■ What the task requires
Each record below should be returned word for word, with no pictures included.
Start of Records for this exercise
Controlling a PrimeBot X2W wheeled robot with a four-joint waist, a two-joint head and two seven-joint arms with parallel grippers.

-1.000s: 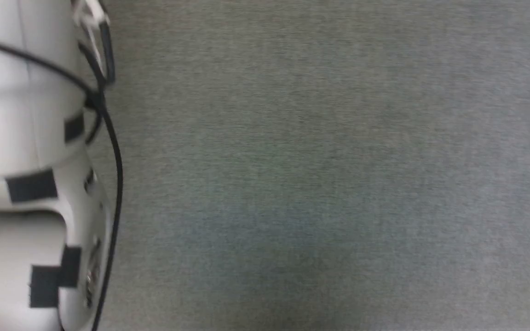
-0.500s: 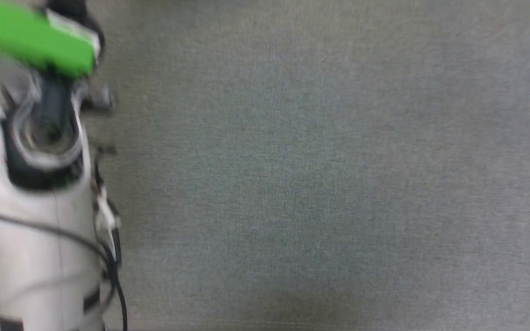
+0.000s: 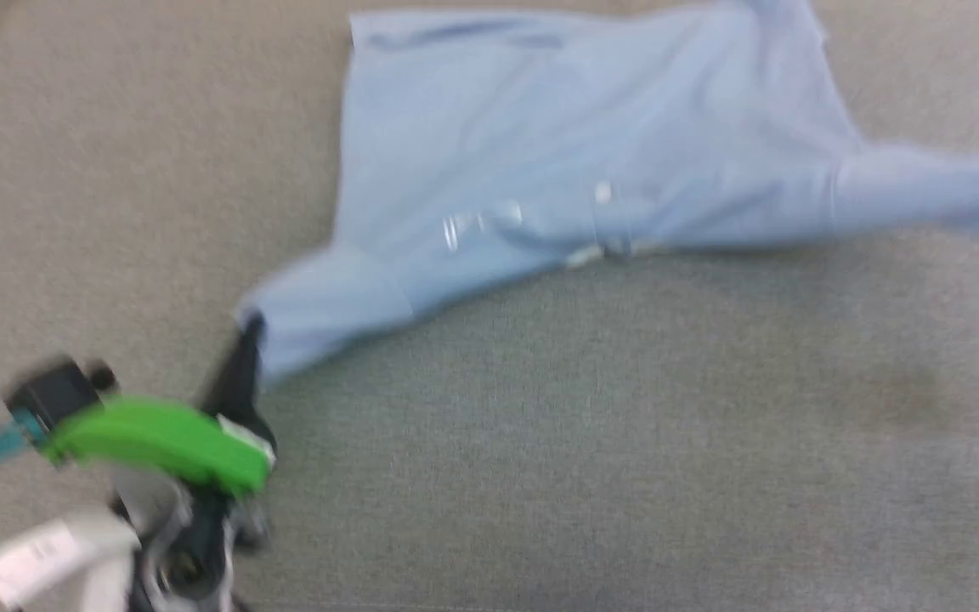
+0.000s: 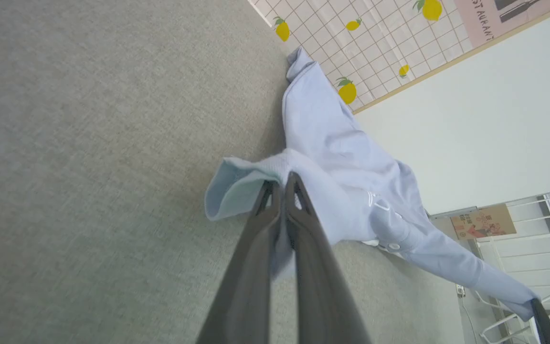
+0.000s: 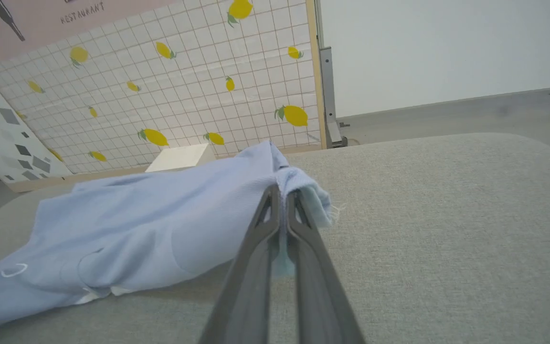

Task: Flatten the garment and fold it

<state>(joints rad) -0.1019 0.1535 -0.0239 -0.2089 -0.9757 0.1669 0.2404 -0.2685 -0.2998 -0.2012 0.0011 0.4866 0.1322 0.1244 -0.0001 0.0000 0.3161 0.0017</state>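
Two sleeve ends of garment (image 3: 583,127) pinched: left tool (image 4: 282,179), right tool (image 5: 282,191) | head view just swung onto it | pulled wide, ready to flatten

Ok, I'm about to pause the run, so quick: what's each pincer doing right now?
Left pincer: closed, holding the garment.
Right pincer: closed, holding the same garment at its other end.

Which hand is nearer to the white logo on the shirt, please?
Left. The left hand pinches the sleeve nearest the logo; the right hand pinches the opposite sleeve, across the shirt.
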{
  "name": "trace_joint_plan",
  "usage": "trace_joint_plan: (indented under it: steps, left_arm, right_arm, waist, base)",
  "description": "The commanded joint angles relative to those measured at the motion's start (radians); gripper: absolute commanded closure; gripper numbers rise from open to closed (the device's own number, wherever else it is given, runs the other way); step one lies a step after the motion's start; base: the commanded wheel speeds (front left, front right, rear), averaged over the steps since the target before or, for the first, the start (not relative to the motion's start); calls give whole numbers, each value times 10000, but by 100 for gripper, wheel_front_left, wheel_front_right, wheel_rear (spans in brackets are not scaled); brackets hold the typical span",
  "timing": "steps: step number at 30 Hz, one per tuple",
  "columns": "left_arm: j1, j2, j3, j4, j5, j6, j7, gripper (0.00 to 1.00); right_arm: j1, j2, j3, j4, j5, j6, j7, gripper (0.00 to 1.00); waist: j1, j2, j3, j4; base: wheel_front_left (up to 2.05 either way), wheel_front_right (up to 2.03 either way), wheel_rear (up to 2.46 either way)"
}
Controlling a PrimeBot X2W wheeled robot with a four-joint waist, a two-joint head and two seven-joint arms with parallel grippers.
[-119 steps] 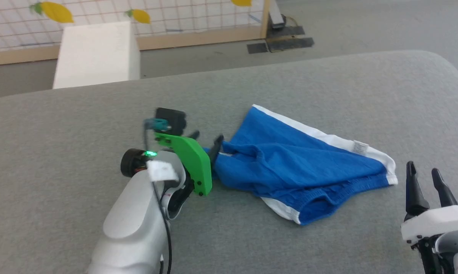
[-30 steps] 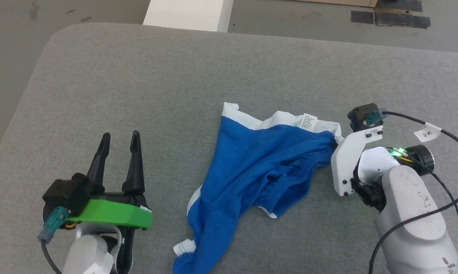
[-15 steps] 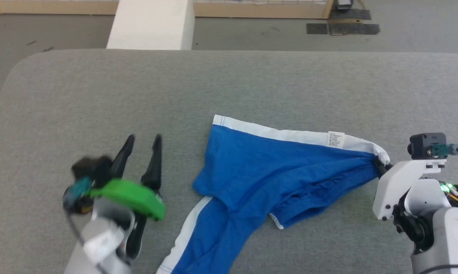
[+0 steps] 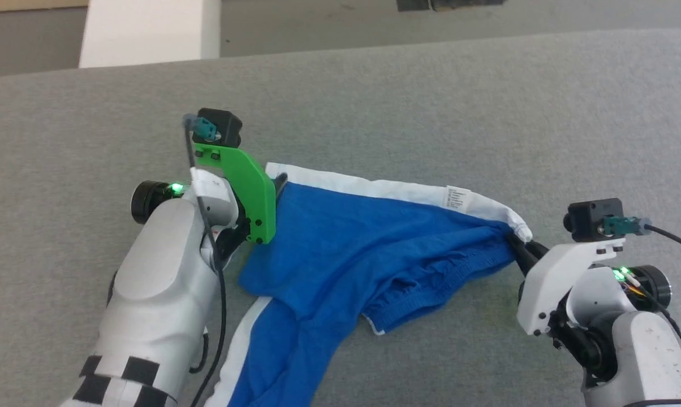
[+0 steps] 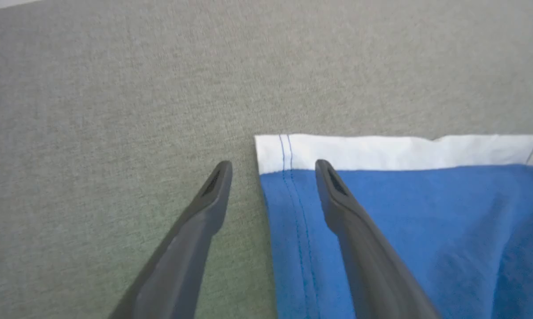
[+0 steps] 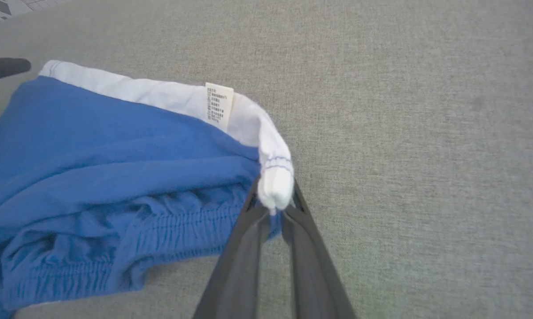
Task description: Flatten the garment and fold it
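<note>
The bright blue shorts (image 4: 374, 249) lie crumpled on the grey table, with the white waistband (image 4: 374, 189) along their far edge and the printed label (image 4: 456, 199) near its right end. My left gripper (image 5: 273, 166) is open, one finger on the bare table and the other over the blue fabric, straddling the waistband's left corner. In the head view the left gripper (image 4: 278, 183) is mostly hidden behind its green bracket. My right gripper (image 6: 273, 204) is shut on the waistband's right corner (image 6: 275, 181), at the shorts' right end (image 4: 518, 246). A gathered hem (image 6: 169, 221) bunches beside it.
The grey fabric-covered table (image 4: 374, 96) stretches wide around the shorts. Beyond its far edge stands a white box (image 4: 148, 31) on the grey floor, with a dark mat (image 4: 448, 4) further right. One leg of the shorts trails toward the table's near edge (image 4: 284, 362).
My left arm has swung from the lower left up to the waistband's left corner. The right gripper keeps its hold on the right corner. The head camera has shifted.
</note>
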Motion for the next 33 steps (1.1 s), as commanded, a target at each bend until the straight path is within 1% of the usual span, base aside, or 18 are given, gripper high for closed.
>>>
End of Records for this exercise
■ Expected answer
Controlling a PrimeBot X2W wheeled robot with a four-joint waist, a two-joint head and two seven-joint arms with parallel grippers.

-1.000s: 
-0.500s: 
+0.000s: 
+0.000s: 
+0.000s: 

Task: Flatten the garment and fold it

<state>(joints rad) -0.1019 0.1535 -0.0239 -0.2089 -0.9757 0.1669 0.2404 -0.2685 -0.2998 -0.2012 0.0011 0.4866 0.1322 0.1244 -0.0001 0.0000 0.3161 0.0017</state>
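Two sleeve ends of garment (image 3: 583,127) pinched: left tool (image 4: 282,179), right tool (image 5: 282,191) | head view just swung onto it | pulled wide, ready to flatten

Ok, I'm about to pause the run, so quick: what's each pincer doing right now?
Left pincer: closed, holding the garment.
Right pincer: closed, holding the same garment at its other end.

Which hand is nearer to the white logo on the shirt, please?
Left. The left hand pinches the sleeve nearest the logo; the right hand pinches the opposite sleeve, across the shirt.
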{
  "name": "trace_joint_plan",
  "usage": "trace_joint_plan: (indented under it: steps, left_arm, right_arm, waist, base)",
  "description": "The commanded joint angles relative to those measured at the motion's start (radians); gripper: absolute commanded closure; gripper numbers rise from open to closed (the device's own number, wherever else it is given, runs the other way); step one lies a step after the motion's start; base: the commanded wheel speeds (front left, front right, rear), averaged over the steps since the target before or, for the first, the start (not relative to the motion's start); calls give whole numbers, each value times 10000, but by 100 for gripper, wheel_front_left, wheel_front_right, wheel_rear (spans in brackets are not scaled); brackets hold the typical span",
  "timing": "steps: step number at 30 Hz, one per tuple",
  "columns": "left_arm: j1, j2, j3, j4, j5, j6, j7, gripper (0.00 to 1.00); right_arm: j1, j2, j3, j4, j5, j6, j7, gripper (0.00 to 1.00); waist: j1, j2, j3, j4; base: wheel_front_left (up to 2.05 either way), wheel_front_right (up to 2.03 either way), wheel_rear (up to 2.46 either way)"
}
Controlling a PrimeBot X2W wheeled robot with a four-joint waist, a two-joint head and two seven-joint arms with parallel grippers.
[-119 steps] 
[-30 steps] 
[-15 steps] 
[+0 steps] 
[+0 steps] 
[+0 steps] 
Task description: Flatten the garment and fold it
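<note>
The bright blue shorts (image 4: 374, 249) lie crumpled on the grey table, with the white waistband (image 4: 374, 189) along their far edge and the printed label (image 4: 456, 199) near its right end. My left gripper (image 5: 273, 166) is open, one finger on the bare table and the other over the blue fabric, straddling the waistband's left corner. In the head view the left gripper (image 4: 278, 183) is mostly hidden behind its green bracket. My right gripper (image 6: 273, 204) is shut on the waistband's right corner (image 6: 275, 181), at the shorts' right end (image 4: 518, 246). A gathered hem (image 6: 169, 221) bunches beside it.
The grey fabric-covered table (image 4: 374, 96) stretches wide around the shorts. Beyond its far edge stands a white box (image 4: 148, 31) on the grey floor, with a dark mat (image 4: 448, 4) further right. One leg of the shorts trails toward the table's near edge (image 4: 284, 362).
My left arm has swung from the lower left up to the waistband's left corner. The right gripper keeps its hold on the right corner. The head camera has shifted.
</note>
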Motion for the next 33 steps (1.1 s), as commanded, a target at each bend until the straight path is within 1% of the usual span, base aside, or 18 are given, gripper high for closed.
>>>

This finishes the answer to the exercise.